General characteristics
- Type: Borei-class submarine
- Displacement: 14,720 t (14,488 long tons) surfaced; 24,000 t (23,621 long tons) submerged;
- Length: 170 m (557 ft 9 in)
- Beam: 13.5 m (44 ft 3 in)
- Draught: 10 m (32 ft 10 in)
- Propulsion: 1 × OK-650B nuclear reactor; 1 × AEU steam turbine; 1 shaft;
- Speed: 25 knots (46 km/h; 29 mph)
- Complement: 107 officers and men
- Electronic warfare & decoys: RIM HAT, SNOOP HALF ESM
- Armament: 16 × R-30 Bulava SLBMs; 6 × (21 in (533 mm)) torpedo tubes to fire a variety of appropriately sized weapons;

= Russian submarine Knyaz Pozharskiy =

Russian nuclear submarine

Knyaz Pozharsky (Russian: АПЛ Князь Пожарский) is a nuclear-powered ballistic missile submarine of the Russian Navy.
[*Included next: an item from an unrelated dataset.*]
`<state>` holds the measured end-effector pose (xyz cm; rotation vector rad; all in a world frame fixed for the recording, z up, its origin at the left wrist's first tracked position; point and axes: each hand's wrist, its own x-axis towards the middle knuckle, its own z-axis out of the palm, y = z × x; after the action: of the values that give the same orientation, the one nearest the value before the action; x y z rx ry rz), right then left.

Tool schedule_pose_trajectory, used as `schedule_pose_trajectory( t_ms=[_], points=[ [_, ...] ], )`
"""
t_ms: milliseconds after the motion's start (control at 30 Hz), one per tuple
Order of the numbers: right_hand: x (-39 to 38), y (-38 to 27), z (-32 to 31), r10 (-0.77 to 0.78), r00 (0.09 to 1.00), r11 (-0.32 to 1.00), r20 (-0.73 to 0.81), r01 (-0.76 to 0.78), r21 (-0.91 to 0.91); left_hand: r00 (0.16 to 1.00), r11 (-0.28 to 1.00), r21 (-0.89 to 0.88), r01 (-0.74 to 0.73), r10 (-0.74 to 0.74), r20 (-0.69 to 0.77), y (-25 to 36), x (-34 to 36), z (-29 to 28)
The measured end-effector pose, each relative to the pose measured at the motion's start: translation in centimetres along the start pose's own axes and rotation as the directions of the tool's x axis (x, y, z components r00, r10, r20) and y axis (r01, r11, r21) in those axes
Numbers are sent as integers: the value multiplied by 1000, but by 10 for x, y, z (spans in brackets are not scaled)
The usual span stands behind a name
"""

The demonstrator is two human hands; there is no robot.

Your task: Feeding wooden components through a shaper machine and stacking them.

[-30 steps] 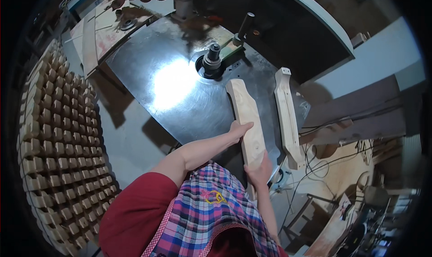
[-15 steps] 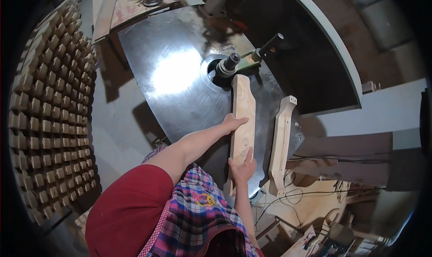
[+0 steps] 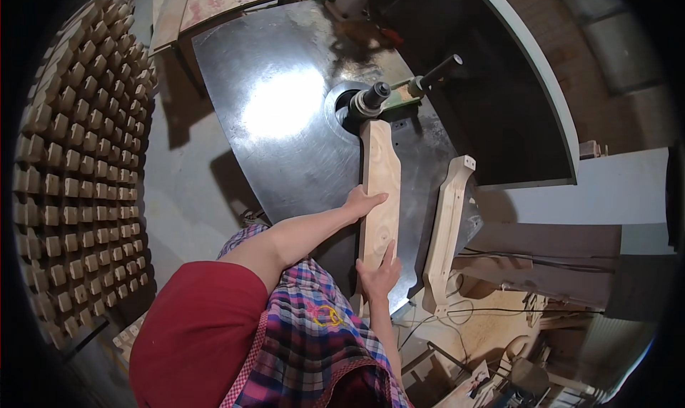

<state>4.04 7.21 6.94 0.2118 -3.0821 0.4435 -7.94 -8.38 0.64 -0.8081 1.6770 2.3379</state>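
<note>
In the head view, my left hand (image 3: 365,202) grips the left edge of a pale wooden piece (image 3: 381,169) while my right hand (image 3: 379,276) holds its near part. Its far end is right by the dark spindle (image 3: 369,99) on the metal table (image 3: 235,65); I can't tell whether they touch. A shaped wooden bar (image 3: 444,229) lies to the right

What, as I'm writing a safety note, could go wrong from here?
The board has its far end by the spindle; if that spins, it might kick the board from the left hand and right hand. The other piece seems to overhang the table, so a knock could drop it.
</note>
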Motion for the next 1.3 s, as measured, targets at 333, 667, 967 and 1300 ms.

The submarine is named after Knyaz Dmitry Pozharsky.

== History ==
Project 955A was designed by Sergei Kovalev of the Rubin Design Bureau as an improved variant of the original Project 955. Construction of the Knyaz Pozharsky began with the keel laying on 23 December 2016 at the Sevmash shipyard in Severodvinsk, part of the United Shipbuilding Corporation. At the time the keel was laid, Russian Navy's Deputy Commander-in-Chief Vice Admiral Viktor Bursuk declared "The 955A series is coming to an end with this submarine. Now the Navy is working together with the Rubin Design Bureau on modernization of the project." However, in November 2018, additional two vessels were confirmed to be built by 2028.

Knyaz Pozharsky is to be deployed with the Russia's Northern Fleet.

The submarine went into service on 24 July 2025. The ceremony included Russian President Vladimir Putin and First Deputy Prime Minister Denis Manturov. It arrived on its permanent base on 2 August 2025.